Problem:
Locate and copy each line in the data that contains the word "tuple".

Supplied records:
*** Begin section ***

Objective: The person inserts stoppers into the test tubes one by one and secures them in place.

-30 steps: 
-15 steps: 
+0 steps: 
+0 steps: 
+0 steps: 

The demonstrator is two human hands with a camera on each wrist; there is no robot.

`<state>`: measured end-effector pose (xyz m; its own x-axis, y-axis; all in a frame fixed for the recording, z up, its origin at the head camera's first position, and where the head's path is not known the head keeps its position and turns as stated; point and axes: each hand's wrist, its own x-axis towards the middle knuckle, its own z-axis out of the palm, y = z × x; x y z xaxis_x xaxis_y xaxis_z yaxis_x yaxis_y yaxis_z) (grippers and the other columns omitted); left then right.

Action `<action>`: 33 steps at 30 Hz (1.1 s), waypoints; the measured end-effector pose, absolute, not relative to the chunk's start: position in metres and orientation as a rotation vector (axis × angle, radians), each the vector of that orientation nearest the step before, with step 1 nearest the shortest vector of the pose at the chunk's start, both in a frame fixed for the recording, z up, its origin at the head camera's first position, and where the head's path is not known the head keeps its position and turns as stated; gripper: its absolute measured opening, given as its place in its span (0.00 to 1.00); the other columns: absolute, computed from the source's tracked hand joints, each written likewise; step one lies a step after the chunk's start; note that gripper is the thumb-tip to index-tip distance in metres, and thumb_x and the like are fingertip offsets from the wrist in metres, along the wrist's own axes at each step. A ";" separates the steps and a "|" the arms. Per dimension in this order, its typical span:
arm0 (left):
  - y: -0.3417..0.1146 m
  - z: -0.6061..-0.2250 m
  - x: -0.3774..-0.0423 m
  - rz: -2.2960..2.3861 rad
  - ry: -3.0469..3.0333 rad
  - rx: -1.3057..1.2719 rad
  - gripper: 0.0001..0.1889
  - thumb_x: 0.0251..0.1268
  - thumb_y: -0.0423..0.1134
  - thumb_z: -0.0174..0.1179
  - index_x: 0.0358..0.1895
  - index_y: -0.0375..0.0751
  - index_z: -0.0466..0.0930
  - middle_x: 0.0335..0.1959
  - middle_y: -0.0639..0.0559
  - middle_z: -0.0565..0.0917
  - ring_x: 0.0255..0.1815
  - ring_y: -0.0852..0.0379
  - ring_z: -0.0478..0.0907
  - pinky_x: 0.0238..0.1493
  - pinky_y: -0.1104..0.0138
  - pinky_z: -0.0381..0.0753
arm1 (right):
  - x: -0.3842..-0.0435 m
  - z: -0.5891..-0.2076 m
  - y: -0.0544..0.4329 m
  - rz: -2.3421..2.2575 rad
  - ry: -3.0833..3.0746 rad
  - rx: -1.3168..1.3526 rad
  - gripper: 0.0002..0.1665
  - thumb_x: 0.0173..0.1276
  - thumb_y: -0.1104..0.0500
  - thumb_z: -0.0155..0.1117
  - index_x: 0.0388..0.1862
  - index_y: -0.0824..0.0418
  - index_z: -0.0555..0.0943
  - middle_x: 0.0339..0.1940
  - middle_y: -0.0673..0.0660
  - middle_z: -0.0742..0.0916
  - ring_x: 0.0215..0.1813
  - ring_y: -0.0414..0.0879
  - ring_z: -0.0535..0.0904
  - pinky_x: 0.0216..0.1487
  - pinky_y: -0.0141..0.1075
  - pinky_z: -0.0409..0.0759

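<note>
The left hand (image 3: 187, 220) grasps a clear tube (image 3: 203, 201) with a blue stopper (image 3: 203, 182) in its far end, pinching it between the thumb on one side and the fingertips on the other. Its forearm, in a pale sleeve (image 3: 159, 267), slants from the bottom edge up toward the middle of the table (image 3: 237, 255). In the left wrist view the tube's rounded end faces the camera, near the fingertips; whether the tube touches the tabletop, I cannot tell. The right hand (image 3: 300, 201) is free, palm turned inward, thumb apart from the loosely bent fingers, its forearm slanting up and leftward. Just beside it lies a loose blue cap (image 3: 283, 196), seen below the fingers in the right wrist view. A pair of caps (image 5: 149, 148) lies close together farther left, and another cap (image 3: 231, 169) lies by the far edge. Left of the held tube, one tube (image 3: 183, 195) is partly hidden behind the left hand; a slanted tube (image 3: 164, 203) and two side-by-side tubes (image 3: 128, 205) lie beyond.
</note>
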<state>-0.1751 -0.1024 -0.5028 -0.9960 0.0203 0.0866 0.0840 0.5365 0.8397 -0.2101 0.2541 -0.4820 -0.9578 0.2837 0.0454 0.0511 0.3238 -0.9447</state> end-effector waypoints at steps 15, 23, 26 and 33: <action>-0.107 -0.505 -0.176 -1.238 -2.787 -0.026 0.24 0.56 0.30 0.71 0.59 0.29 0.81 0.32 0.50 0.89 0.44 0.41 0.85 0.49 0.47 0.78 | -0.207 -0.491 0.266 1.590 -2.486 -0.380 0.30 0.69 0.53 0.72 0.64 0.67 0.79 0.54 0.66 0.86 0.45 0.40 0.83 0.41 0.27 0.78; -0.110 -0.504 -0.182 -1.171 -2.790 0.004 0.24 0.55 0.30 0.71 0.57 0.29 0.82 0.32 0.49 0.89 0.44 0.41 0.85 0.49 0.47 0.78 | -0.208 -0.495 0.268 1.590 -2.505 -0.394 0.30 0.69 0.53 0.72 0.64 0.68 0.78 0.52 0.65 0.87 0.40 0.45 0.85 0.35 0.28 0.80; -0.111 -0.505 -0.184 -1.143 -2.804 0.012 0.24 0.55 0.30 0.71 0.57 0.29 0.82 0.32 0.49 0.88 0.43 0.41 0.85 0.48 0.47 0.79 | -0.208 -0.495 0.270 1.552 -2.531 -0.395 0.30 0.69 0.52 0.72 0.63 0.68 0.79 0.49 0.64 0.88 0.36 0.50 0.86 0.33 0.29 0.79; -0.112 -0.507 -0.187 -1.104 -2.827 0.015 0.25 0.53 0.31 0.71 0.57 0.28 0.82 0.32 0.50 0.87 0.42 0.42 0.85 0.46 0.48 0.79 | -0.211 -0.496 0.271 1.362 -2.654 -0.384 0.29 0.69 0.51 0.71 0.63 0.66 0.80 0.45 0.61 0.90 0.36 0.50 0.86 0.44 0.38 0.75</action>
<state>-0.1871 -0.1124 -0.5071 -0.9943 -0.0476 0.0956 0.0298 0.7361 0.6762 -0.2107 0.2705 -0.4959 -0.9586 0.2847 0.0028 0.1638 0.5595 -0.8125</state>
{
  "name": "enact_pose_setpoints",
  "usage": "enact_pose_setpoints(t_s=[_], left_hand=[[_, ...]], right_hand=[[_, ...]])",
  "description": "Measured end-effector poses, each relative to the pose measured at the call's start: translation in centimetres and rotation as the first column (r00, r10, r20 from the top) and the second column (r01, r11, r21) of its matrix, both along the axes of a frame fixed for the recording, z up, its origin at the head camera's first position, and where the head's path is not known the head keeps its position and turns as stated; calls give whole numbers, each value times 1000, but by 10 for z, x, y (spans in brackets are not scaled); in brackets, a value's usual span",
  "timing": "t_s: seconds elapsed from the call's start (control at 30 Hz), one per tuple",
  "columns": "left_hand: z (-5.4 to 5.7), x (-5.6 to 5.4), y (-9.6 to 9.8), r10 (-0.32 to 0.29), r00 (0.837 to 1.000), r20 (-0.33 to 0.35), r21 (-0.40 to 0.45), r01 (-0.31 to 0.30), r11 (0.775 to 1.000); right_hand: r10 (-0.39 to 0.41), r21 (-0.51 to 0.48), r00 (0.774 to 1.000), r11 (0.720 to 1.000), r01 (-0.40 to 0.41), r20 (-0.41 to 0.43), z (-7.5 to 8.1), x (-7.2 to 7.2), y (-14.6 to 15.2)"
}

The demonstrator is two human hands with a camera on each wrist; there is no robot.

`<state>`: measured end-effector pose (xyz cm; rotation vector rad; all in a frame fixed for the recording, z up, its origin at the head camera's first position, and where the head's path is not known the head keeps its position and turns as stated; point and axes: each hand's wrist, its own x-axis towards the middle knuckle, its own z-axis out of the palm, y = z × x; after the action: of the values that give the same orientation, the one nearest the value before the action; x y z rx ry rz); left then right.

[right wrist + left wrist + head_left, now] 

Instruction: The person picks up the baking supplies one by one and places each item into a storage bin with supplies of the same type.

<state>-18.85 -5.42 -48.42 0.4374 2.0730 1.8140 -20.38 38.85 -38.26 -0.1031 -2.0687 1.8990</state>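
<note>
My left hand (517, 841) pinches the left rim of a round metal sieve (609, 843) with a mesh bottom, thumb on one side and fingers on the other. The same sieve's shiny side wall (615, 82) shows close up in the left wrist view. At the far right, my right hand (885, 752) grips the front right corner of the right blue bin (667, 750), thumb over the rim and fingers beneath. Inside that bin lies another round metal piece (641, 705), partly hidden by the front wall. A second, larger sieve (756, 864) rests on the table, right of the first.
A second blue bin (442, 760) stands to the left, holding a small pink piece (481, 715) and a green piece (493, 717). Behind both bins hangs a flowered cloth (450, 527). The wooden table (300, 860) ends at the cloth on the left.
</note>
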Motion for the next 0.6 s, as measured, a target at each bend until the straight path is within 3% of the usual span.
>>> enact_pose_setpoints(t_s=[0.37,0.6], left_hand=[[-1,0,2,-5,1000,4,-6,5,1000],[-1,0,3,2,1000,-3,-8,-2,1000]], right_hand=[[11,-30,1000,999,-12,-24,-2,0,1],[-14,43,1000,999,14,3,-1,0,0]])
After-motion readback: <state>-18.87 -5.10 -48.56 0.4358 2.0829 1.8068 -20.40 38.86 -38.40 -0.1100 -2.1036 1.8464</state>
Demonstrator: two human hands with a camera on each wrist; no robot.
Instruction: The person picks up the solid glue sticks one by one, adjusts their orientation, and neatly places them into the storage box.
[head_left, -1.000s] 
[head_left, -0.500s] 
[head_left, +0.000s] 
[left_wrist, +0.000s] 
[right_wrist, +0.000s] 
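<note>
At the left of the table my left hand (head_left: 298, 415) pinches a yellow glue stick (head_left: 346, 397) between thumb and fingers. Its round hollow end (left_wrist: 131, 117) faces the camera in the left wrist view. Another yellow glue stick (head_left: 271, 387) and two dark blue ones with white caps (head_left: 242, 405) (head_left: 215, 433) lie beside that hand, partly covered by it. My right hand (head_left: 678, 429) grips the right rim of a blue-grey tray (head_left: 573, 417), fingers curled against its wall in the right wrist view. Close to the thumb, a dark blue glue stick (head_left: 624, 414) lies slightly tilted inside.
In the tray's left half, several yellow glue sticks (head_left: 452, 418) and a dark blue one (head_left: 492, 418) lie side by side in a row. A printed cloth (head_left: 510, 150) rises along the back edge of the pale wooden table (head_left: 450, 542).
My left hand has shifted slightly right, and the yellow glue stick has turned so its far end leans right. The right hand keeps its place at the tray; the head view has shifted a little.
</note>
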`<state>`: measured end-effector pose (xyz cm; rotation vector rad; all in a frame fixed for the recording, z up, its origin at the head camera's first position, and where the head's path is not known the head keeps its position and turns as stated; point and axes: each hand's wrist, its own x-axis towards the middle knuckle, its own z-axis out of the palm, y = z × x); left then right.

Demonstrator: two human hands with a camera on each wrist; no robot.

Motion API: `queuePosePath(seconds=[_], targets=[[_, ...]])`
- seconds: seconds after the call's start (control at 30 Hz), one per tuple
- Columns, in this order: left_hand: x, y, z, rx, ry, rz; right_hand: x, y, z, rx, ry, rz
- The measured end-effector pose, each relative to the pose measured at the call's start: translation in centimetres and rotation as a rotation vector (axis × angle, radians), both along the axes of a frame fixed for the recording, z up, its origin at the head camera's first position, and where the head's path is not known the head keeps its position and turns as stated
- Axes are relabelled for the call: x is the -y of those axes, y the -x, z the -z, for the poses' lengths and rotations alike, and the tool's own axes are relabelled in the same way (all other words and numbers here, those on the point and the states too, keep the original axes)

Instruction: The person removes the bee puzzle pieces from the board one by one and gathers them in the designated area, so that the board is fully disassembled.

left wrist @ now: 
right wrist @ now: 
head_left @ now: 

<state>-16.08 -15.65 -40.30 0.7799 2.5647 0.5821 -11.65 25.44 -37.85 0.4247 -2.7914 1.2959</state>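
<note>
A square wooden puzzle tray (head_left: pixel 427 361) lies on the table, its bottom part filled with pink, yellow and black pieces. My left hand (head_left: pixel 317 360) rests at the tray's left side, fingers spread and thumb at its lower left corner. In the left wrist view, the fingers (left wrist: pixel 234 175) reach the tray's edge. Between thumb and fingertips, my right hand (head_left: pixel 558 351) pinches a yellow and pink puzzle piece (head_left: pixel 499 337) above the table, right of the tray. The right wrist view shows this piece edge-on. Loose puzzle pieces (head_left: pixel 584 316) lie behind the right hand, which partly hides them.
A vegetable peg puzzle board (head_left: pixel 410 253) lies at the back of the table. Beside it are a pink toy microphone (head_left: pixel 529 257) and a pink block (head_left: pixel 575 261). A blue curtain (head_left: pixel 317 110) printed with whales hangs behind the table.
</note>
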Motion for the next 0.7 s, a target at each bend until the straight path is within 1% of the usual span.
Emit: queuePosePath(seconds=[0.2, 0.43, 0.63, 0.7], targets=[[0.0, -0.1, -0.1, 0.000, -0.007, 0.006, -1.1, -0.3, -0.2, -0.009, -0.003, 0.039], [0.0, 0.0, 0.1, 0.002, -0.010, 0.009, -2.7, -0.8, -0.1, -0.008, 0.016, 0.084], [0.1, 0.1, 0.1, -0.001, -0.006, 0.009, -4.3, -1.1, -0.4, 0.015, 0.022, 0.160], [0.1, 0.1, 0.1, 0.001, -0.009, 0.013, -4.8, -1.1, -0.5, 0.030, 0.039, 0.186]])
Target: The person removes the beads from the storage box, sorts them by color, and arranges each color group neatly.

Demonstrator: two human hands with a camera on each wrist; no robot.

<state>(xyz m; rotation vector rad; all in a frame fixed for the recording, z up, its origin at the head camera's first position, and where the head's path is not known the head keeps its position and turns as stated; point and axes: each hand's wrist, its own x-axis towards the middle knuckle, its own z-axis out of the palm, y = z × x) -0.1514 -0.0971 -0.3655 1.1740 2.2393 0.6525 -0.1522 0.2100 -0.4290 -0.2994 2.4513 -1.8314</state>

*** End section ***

Output for this exercise:
  "timing": "t_s: seconds elapsed from the call's start (control at 30 Hz), one per tuple",
- seconds: seconds after the call's start (control at 30 Hz), one per tuple

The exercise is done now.